## Aim of the exercise
Skip the pictures, please, and write out exactly every line from the one containing "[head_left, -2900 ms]" through the end of the listing below.

## Data below
◇ ◇ ◇ ◇

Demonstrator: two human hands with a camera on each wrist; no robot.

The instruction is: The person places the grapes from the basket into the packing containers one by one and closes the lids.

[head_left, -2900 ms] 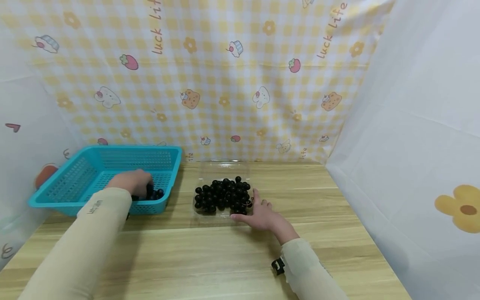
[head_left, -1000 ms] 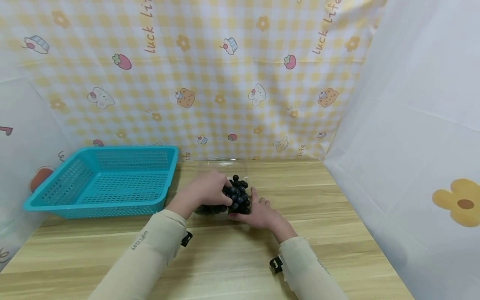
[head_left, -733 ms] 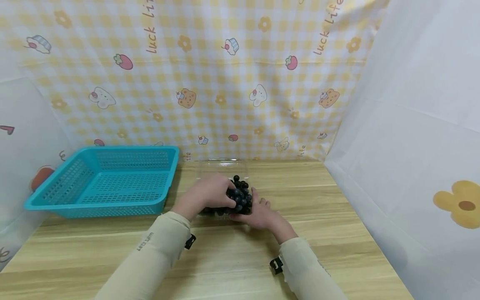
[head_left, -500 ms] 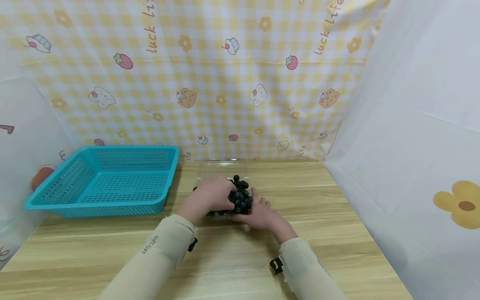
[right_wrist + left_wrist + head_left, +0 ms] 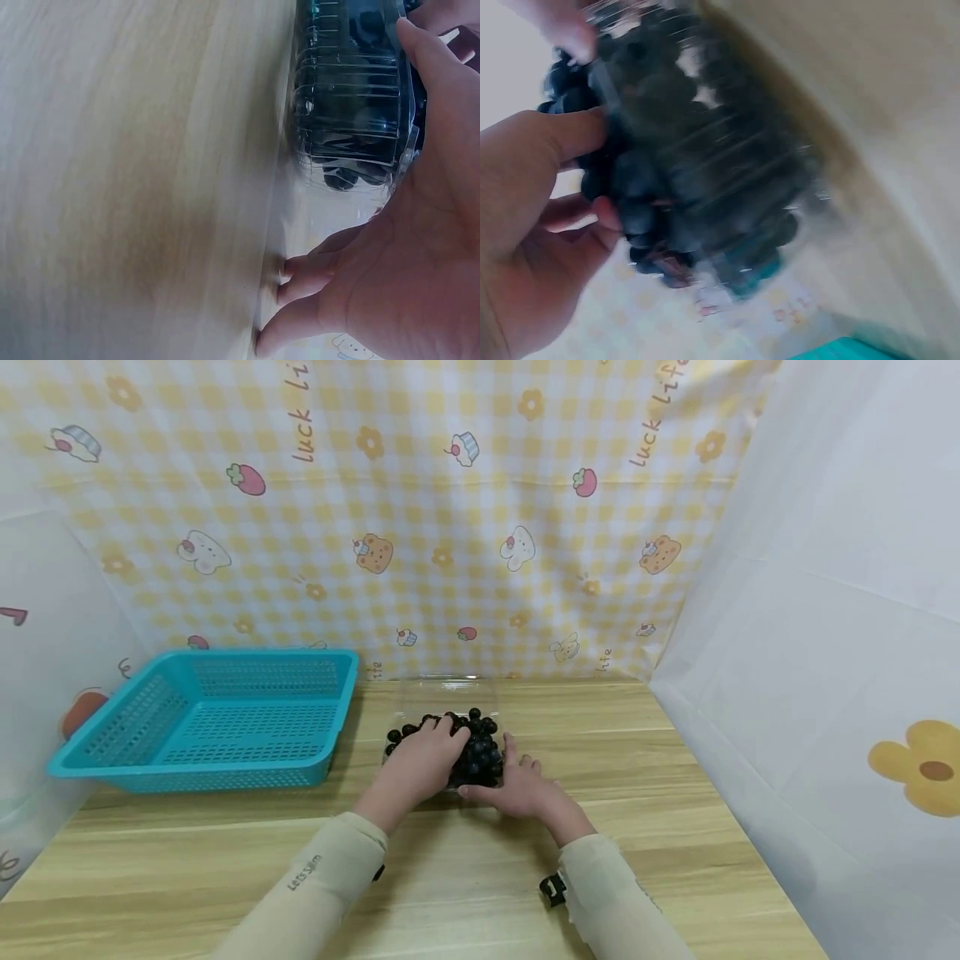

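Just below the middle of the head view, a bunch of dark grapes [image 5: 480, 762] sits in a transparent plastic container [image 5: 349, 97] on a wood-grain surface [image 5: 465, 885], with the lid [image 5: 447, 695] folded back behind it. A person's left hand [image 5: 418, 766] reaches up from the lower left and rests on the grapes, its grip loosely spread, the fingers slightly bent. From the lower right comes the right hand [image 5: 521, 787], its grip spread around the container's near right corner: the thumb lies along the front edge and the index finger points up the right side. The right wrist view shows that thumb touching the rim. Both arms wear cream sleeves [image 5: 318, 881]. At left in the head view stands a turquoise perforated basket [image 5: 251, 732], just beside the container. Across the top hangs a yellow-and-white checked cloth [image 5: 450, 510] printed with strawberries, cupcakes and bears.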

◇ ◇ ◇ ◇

## Answer to the exercise
[head_left, -2900 ms] 
[head_left, -1000 ms] 
[head_left, -733 ms] 
[head_left, -500 ms] 
[right_wrist + left_wrist + head_left, +0 ms] 

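Just below the middle of the head view, a bunch of dark grapes [image 5: 480, 762] sits in a transparent plastic container [image 5: 349, 97] on a wood-grain surface [image 5: 465, 885], with the lid [image 5: 447, 695] folded back behind it. A person's left hand [image 5: 418, 766] reaches up from the lower left and rests on the grapes, its grip loosely spread, the fingers slightly bent. From the lower right comes the right hand [image 5: 521, 787], its grip spread around the container's near right corner: the thumb lies along the front edge and the index finger points up the right side. The right wrist view shows that thumb touching the rim. Both arms wear cream sleeves [image 5: 318, 881]. At left in the head view stands a turquoise perforated basket [image 5: 251, 732], just beside the container. Across the top hangs a yellow-and-white checked cloth [image 5: 450, 510] printed with strawberries, cupcakes and bears.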

Nothing remains to be added to the exercise.